Global modeling of speech production for articulatory synthesis

SpeakerBenjamin Elie (post-doctoral fellow)

Date: January 21, 2016

Abstract:

Articulatory synthesis consists in the numerical simulation of the articulatory, mechanical and acoustic phenomena involved in speech production. Unlike the concatenative approach, it enables these phenomena to be investigated, the speech signal to be specifically designed by virtually modifying the physiological parameters of the speaker, and the acoustic clues of natural speech to be related to their articulatory origin. The global approach that is presented is based on fine modelings of speech production at several levels, namely an articualtory modeling of the deformation of the vocal tract shape as a function of time, a mechanical and geometric modeling of the glottis, as well as a numeric modeling of the acoustic propagation inside the vocal tract.

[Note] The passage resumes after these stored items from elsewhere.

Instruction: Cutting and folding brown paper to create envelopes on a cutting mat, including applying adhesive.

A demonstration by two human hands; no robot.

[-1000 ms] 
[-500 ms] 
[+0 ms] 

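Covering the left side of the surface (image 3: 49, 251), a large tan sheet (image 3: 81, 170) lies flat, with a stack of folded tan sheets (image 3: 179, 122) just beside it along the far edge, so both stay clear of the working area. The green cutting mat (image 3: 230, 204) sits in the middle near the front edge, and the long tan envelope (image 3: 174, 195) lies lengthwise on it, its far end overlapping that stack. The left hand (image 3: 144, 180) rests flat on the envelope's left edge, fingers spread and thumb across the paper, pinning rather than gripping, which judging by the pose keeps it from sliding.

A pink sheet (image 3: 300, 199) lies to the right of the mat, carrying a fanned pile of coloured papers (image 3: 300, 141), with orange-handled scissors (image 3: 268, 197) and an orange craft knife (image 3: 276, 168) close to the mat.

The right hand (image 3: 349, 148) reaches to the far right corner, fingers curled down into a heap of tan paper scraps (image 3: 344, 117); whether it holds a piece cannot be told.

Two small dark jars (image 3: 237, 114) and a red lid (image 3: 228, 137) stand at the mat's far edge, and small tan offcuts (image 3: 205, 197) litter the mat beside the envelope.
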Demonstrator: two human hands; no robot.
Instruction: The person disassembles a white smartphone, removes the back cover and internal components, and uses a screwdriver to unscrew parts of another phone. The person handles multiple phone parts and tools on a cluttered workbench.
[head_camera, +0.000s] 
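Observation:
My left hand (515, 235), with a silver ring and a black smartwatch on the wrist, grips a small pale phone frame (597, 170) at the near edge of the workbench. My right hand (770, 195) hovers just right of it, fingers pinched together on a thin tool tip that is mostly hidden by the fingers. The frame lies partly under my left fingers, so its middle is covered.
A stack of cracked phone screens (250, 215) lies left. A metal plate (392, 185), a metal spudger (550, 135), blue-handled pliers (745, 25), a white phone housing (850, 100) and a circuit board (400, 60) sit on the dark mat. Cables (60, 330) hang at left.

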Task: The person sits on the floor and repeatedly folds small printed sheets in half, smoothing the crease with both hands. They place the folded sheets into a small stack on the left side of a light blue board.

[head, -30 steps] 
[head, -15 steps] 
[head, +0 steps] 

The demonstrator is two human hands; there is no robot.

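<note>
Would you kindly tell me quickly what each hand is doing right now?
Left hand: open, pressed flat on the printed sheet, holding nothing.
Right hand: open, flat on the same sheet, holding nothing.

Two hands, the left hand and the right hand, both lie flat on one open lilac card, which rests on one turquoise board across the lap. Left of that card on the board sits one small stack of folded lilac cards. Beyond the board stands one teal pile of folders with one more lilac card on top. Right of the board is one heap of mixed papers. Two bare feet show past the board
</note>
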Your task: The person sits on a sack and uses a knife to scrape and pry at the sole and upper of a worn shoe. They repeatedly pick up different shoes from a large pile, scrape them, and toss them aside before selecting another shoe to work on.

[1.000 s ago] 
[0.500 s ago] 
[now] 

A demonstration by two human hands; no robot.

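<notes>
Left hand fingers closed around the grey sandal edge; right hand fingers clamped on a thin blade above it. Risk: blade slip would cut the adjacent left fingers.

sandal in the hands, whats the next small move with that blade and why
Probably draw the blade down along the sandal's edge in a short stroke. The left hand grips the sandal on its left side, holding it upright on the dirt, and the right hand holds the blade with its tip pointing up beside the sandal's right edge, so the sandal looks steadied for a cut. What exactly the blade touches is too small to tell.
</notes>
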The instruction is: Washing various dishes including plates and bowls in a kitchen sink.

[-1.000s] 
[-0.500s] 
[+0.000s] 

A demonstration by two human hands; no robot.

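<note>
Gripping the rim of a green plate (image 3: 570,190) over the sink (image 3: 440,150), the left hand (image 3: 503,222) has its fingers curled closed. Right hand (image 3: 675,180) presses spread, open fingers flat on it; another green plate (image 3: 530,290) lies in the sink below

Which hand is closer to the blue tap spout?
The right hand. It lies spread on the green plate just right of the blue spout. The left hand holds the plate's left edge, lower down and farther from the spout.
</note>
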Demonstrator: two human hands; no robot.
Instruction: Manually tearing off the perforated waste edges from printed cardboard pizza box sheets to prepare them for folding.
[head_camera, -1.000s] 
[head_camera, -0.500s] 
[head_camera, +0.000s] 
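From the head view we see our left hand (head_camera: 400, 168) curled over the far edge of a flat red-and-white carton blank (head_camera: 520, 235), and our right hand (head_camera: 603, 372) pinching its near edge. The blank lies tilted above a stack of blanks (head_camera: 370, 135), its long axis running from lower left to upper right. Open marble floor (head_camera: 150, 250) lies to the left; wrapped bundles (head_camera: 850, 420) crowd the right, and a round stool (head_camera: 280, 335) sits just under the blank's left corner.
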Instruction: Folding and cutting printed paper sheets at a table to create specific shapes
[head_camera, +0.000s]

The articulatory modeling is based on the first deformation modes of the articulators (tongue, lips, jaw, velum, and larynx) computed from the contours extracted from midsagittal slices of the vocal tract obtained from static MRI. A new approach using reconstruction of articulatory films with high spatiotemporal resolution obtained by cineMRI is also presented. The midsagittal shape of the vocal tract is then modeled thanks to a small amount of parameters.

Then, a glottis model is designed in order to reproduce the self-sustaining nature of the vocal folds oscillations. Thus, their movements are driven by the aeroacoustic conditions at the glottis vicinity. The presented model allows a parallel glottal chink to be integrated to accurately simulate voiced fricatives and breathy voices. Acoustic propagation inside the vocal tract is guaranteed by solving the acoustic equations at each time step. It is based on the electric-analogy by Maeda that is adapted to a waveguide network.

Finally, a few examples of copy synthesis are presented. They aim at reproducing the natural speech of a speaker from the simultaneous acquisition of the audio signal and images of the vocal tract, or by recovering the geometry of the vocal tract using inverse techniques.